TLDR
- A North Korean hacker using the fake name Tyler Knapp infiltrated MetaMask through a contractor hiring process
- He worked on the wallet’s fiat on- and off-ramp feature for about one month
- Consensys detected him through unusual IP activity and suspended all his product launches
- No funds or data were lost, and no malicious code was deployed
- North Korean hackers stole over $1.5 billion from Bybit in 2025 and took more than half of all crypto hacked that year
A North Korean hacker spent roughly a month working inside MetaMask, one of the world’s most used crypto wallets. The company, Consensys, says no funds or data were lost.
🚨METAMASK NEARLY GOT HACKED BY NORTH KOREA
Consensys unknowingly hired a North Korean developer using the alias “Tyler Knapp” who contributed to MetaMask’s core code for nearly a month.
The company detected the threat and revoked all access immediately.
Product releases were… pic.twitter.com/uTEmOFwIJo
— Coin Bureau (@coinbureau) July 19, 2026
The hacker used the fake name Tyler Knapp. He was not hired directly by Consensys. Instead, he came in through a long-term human resources vendor as an outsourced contractor, bypassing standard background checks.
On GitHub, he used the handle imyugioh. His code contributions ran from March 9 through April 2026, when Consensys cut off his access.
He worked on the wallet’s fiat on- and off-ramp feature — the part that moves money between crypto and regular currency. That is a sensitive part of the codebase.
Consensys detected him through unusual IP activity and behavioral signals flagged by the company’s security monitoring tools.
What Consensys Did
Once the threat was identified, Consensys revoked all access permissions linked to the worker.
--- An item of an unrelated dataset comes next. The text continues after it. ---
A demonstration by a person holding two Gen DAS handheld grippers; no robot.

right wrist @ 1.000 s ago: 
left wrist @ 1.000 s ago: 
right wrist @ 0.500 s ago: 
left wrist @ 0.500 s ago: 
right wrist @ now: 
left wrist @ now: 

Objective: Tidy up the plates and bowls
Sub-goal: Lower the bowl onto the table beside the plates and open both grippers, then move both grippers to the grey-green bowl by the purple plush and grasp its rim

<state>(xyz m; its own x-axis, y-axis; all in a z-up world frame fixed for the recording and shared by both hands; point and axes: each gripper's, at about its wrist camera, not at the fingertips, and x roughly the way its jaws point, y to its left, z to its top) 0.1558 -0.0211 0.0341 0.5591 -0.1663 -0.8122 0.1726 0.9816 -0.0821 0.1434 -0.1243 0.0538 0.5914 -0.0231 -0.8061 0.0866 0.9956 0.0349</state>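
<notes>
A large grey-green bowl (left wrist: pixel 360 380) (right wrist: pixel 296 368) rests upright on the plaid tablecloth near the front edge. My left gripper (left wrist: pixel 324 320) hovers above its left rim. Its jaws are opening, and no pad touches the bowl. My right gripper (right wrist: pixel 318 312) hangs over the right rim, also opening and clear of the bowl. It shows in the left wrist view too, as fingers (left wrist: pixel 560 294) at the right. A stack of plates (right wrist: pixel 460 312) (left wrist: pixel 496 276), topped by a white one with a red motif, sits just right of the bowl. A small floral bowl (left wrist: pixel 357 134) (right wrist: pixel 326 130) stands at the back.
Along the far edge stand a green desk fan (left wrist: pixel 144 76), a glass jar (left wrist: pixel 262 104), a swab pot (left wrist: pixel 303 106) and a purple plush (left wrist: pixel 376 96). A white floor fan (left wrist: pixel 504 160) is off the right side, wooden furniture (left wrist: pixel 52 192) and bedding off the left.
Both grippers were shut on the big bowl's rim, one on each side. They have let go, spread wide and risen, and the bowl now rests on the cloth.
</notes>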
General counsel Matt Corva told staff in April to halt all product releases the contractor had been involved with.
The firm also alerted law enforcement and began reviewing its contractor vetting process.
Corva confirmed: “We discovered the threat and launched a comprehensive investigation that confirmed there was no misappropriation of assets or data, no malicious code deployed, and no impact to user safety and security.”
The incident was first publicly disclosed by Corva himself to staff before being reported by Drop Site News.
A Wider North Korean Pattern
This was not a one-off event. North Korean workers routinely pose as software engineers to win remote jobs at crypto firms, then attempt to steal assets or plant backdoors.
One Ethereum-funded project recently identified 100 suspected North Korean IT workers spread across 53 separate crypto projects.
Intelligence firm TRM Labs says developer access is now the fastest route attackers use to reach the systems that approve crypto withdrawals.
US courts have already jailed Americans convicted of helping North Korean workers appear to be locally based.
The financial stakes are large. The FBI said North Korean hackers stole $1.5 billion from the Bybit exchange last year. TRM Labs reported the country was responsible for more than half of the $2.7 billion lost to crypto hacks in 2025.
Some crypto firms are now sharing threat intelligence with each other to catch these workers earlier in the hiring process.
MetaMask has more than 30 million monthly active users, making it one of the most targeted wallets in the industry.
Consensys says it is reviewing how it screens contractors going forward following the Tyler Knapp incident.